● Exercise: Read the entries below and pull out each line with the string "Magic".

★ ★ ★ ★

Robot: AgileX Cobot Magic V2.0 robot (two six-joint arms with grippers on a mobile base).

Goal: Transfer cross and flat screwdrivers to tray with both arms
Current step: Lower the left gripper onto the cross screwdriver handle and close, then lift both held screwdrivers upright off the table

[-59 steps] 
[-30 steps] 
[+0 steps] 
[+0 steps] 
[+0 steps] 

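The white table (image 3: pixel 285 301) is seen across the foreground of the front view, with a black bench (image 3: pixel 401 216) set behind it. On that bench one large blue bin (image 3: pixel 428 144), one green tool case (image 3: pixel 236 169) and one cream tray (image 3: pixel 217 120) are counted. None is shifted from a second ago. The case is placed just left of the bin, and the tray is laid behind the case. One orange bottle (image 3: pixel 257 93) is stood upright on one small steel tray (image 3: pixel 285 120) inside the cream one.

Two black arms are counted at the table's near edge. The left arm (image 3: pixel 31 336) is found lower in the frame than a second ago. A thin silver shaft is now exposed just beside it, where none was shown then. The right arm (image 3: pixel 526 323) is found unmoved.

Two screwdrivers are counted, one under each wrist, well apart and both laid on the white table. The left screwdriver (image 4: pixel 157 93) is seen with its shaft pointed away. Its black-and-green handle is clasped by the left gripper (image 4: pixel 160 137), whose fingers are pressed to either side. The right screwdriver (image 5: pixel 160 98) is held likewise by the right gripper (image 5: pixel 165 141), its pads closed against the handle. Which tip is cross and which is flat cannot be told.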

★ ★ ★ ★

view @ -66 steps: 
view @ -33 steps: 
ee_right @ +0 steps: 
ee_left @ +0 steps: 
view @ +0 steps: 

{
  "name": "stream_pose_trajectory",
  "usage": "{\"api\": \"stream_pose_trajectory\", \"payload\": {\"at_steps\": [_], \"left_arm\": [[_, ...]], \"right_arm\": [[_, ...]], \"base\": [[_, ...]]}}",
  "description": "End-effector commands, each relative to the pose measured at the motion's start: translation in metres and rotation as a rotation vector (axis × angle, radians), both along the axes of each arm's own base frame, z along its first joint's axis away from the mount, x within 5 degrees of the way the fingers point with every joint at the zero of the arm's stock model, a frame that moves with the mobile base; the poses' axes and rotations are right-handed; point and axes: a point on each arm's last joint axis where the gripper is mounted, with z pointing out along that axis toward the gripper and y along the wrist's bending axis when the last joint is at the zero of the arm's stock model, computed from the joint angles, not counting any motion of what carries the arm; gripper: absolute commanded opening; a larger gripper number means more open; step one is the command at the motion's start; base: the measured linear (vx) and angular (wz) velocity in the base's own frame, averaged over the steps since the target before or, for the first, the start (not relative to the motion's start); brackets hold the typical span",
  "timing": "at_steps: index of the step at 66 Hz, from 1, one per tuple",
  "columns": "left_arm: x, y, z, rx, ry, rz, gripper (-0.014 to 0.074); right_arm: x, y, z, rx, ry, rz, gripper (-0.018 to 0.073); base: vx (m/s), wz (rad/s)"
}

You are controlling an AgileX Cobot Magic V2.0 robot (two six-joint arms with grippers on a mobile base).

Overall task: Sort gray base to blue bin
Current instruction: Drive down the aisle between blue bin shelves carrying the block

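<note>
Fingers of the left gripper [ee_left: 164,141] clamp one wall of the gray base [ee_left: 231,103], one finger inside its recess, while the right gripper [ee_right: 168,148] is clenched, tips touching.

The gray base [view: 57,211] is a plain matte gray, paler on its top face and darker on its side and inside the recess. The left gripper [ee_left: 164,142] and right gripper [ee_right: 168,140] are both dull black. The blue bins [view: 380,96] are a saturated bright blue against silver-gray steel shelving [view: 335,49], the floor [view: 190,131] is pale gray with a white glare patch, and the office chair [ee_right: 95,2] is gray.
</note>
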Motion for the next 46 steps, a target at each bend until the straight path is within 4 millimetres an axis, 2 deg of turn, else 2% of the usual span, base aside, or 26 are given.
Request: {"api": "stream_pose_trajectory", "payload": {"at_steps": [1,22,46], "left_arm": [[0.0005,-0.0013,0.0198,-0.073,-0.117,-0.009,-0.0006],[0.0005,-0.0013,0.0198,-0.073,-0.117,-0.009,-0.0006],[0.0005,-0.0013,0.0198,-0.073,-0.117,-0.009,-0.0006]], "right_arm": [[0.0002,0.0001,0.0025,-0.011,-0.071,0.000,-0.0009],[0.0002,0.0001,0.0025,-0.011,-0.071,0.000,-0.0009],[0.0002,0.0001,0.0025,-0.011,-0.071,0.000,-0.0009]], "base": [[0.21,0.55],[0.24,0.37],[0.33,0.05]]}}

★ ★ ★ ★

● Answer box:
Robot: AgileX Cobot Magic V2.0 robot (two six-joint arms with grippers on a mobile base).
You are controlling an AgileX Cobot Magic V2.0 robot (two six-joint arms with grippers on a mobile base).

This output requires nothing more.